◆ Exercise prompt
Below are the entries; give again exactly the lines from the one mentioning "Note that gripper" through the one mentioning "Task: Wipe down", inclusive.
○ ○ ○ ○ ○ ○ ○
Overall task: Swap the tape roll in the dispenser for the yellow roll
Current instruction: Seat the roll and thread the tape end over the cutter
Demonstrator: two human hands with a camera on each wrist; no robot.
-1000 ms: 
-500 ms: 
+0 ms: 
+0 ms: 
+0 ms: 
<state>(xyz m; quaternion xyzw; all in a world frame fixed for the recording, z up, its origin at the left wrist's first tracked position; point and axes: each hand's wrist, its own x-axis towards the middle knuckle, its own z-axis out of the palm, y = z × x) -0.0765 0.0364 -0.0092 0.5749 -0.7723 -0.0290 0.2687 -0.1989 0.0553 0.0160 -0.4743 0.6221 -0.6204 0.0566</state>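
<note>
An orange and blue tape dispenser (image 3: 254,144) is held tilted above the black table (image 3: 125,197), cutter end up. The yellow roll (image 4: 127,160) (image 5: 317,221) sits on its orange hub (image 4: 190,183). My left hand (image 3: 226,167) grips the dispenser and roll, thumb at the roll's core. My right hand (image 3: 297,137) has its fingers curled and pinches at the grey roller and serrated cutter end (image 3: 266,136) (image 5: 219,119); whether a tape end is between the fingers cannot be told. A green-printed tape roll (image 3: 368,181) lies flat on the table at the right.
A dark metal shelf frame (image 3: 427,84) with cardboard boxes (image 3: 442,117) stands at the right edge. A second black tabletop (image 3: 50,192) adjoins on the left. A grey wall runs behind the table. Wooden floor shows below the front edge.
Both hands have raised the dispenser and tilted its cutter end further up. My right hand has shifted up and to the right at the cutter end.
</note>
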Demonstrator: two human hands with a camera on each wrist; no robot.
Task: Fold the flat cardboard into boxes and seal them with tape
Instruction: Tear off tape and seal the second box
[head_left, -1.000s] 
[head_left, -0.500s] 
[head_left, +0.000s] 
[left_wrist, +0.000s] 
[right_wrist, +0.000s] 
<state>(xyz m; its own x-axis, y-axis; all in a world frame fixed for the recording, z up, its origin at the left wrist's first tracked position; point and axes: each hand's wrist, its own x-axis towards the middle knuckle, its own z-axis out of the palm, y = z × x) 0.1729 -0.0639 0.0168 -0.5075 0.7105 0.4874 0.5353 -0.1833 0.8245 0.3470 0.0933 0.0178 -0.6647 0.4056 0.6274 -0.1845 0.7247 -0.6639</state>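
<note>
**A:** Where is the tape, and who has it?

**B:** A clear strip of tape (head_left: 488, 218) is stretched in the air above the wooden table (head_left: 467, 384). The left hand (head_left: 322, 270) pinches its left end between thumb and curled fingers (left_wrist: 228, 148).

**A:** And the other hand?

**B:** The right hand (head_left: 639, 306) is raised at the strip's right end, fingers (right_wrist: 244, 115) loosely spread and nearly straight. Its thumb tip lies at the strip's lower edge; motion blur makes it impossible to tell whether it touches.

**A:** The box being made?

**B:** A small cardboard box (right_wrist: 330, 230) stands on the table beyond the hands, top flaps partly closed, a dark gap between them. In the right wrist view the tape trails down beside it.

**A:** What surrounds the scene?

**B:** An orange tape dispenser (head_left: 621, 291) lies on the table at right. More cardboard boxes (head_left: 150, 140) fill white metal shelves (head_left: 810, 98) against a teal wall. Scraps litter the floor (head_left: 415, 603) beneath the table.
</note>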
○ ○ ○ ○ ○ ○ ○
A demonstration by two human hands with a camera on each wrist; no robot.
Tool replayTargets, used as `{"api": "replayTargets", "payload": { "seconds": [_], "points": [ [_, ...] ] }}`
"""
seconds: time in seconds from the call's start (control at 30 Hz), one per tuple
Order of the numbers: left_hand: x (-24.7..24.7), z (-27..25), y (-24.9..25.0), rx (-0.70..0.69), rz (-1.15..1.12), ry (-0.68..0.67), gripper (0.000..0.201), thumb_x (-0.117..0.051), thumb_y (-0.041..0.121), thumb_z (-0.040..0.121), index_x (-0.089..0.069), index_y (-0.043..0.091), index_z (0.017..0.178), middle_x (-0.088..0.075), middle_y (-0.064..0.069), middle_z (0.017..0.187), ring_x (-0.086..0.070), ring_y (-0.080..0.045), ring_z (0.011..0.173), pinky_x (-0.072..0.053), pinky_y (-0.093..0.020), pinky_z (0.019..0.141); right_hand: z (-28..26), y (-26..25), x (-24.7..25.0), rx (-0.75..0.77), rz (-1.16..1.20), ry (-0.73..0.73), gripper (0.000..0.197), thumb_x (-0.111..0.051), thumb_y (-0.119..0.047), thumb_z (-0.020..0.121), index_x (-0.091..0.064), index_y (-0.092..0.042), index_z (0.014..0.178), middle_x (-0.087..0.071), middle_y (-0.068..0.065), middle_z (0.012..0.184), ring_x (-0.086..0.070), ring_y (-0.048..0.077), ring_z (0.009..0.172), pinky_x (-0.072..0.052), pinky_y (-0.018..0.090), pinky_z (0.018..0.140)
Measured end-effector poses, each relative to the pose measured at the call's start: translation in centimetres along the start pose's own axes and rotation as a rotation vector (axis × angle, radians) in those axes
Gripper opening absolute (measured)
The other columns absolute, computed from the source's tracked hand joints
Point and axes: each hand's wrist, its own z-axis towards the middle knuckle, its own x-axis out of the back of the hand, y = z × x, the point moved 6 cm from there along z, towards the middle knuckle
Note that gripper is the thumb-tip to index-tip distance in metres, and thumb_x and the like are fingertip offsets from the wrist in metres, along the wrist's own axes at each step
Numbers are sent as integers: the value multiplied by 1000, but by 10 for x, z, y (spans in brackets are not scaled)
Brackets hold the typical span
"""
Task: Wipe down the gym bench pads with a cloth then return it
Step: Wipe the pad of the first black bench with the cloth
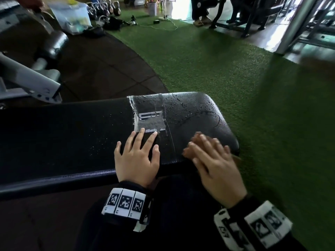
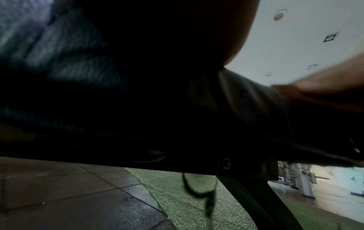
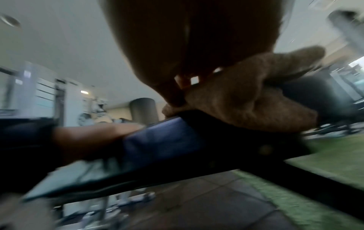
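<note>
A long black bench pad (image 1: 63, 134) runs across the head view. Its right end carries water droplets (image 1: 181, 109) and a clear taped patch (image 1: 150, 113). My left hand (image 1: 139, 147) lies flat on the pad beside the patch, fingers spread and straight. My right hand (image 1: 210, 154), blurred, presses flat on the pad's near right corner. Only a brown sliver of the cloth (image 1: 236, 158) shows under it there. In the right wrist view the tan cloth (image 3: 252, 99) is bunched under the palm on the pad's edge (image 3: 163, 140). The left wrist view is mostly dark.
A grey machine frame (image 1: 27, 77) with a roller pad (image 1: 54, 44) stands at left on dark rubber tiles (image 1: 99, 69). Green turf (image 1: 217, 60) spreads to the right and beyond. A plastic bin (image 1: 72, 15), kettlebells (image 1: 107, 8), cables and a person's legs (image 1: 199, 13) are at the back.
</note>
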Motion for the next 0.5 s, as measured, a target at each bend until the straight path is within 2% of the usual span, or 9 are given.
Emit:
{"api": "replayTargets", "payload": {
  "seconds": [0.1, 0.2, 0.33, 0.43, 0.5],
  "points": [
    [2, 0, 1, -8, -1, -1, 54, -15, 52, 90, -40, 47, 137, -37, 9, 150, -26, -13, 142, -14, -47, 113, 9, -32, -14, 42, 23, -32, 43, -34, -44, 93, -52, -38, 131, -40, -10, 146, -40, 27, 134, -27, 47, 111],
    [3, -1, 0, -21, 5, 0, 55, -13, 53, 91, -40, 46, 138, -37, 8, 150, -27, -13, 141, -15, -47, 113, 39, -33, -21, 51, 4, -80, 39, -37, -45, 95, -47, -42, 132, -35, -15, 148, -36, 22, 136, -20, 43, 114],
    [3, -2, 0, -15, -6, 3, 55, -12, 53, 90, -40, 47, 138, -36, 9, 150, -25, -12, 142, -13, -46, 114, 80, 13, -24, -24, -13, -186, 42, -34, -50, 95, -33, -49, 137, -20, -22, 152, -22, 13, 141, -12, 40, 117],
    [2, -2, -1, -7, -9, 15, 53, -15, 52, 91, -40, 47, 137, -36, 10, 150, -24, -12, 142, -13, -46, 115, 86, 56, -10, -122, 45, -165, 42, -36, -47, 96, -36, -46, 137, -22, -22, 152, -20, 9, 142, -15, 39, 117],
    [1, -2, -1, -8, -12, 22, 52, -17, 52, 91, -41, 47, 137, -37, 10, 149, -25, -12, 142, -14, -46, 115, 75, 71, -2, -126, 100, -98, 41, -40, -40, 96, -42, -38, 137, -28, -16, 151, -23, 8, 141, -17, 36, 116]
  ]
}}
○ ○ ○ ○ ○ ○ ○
◆ Solution to the problem
Note that gripper is the thumb-tip to index-tip distance in metres, and thumb_x and the like are fingertip offsets from the wrist in metres, along the wrist's own axes at each step
Numbers are sent as integers: the value multiplied by 1000, but by 10 for x, z, y (spans in brackets are not scaled)
Brackets hold the typical span
"""
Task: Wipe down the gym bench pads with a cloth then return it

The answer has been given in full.